Disons qu'il y a eu un moment de flottement. Scott faisait d'autres trucs et on ne se voyait plus beaucoup avec les autres membres du groupe. J'écrivais des nouveaux morceaux, je prenais contact avec tout le monde régulièrement. On n'était pas au mieux de notre forme, mais on s'est accrochés. Et puis Metallica ont été intronisés au Hall of Fame, et Scott et moi avons été invités à la cérémonie. On est allés boire un verre ensemble après et Lars [Ulrich, batteur de Metallica] nous a demandé : « Hey, vous penseriez quoi d'une tournée avec le Big Four [les quatre groupes phares de la scène thrash : Metallica, Slayer, Megadeth et Anthrax] ? » On ne s'attendait pas à ce qu'il nous propose un truc pareil et on lui a répondu que ce serait une idée géniale. C'est ce qui a fait que Scott et moi nous sommes remis au boulot. Et on a plus lâché l'affaire depuis.

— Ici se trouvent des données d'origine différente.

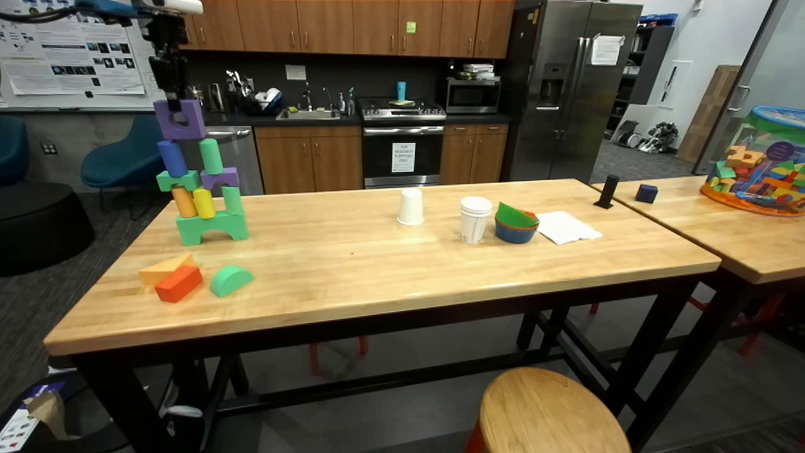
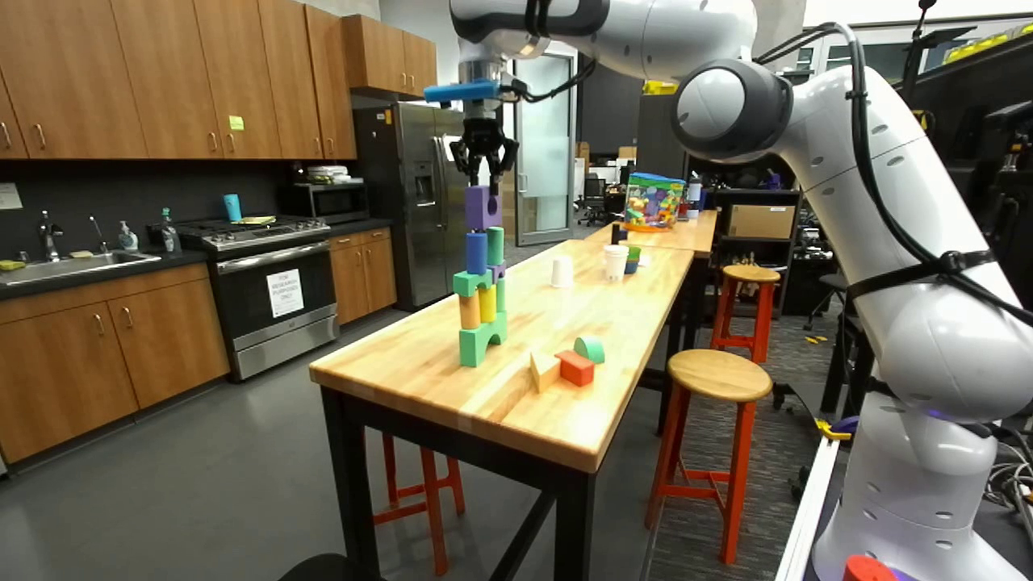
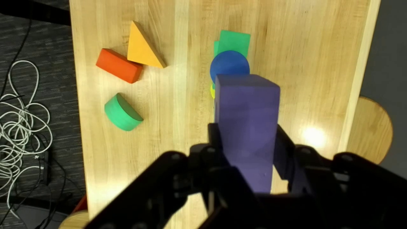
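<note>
My gripper has its fingers against both sides of a purple block with a round hole. In an exterior view, the gripper and the purple block are at the top of a block tower. The block is right over a blue cylinder and a green cylinder; I cannot tell whether it touches them. Below are a green bridge block, a smaller purple block, orange and yellow cylinders, a green block and a wide green arch.
Loose on the wooden table are an orange triangle, a red block and a green half-round. Farther along are white cups, stacked bowls and a paper napkin. A tub of blocks stands beyond.
</note>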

Comment était la tournée du Big Four ?
C'était dingue. On s'est tellement amusés. On est juste un peu tristes de ne pas avoir fait plus de concerts ensemble. Mais certaines personnes commençaient à péter les plombs… Si ça n'avait tenu qu'à nous, on aurait continué. D'ailleurs, on continue régulièrement à faire des tournées avec Slayer.

Vous avez eu trois chanteurs durant cette période : Dan Nelson, John Bush et Joey Belladonna.
Oui, mais on savait déjà qu'il n'y en avait qu'un qui était vraiment notre chanteur. Et quand on s'est remis au boulot, c'est lui qu'on a appelé.

1. Among the Living (1987)

Pourquoi celui-ci en premier ?
C'est le disque qui a fait d'Anthrax le groupe qu'il est aujourd'hui. Je ne sais pas ce qu'il s'est passé en 1986 et 1987 mais on a tous sorti nos meilleurs disques durant cette période-là : Master Of Puppets pour Metallica, Reign In Blood pour Slayer, Peace Sells pour Megadeth et Among The Living pour nous. Je ne sais pas, il y avait peut-être quelque chose dans l'air… Toujours est-il que Among The Living signifie énormément pour nous. Ce disque était juste putain d'invincible.

Pas mal de gens se sont demandé si c'était le prêtre chelou de Poltergeist II sur la pochette.
Ce n'est pas lui à proprement parler, mais il nous a servi de modèle, c'est certain. Ce perso m'avait vraiment marqué. C'est cool que les gens fassent le rapprochement en tout cas, ça veut dire que le côté flippant est toujours là.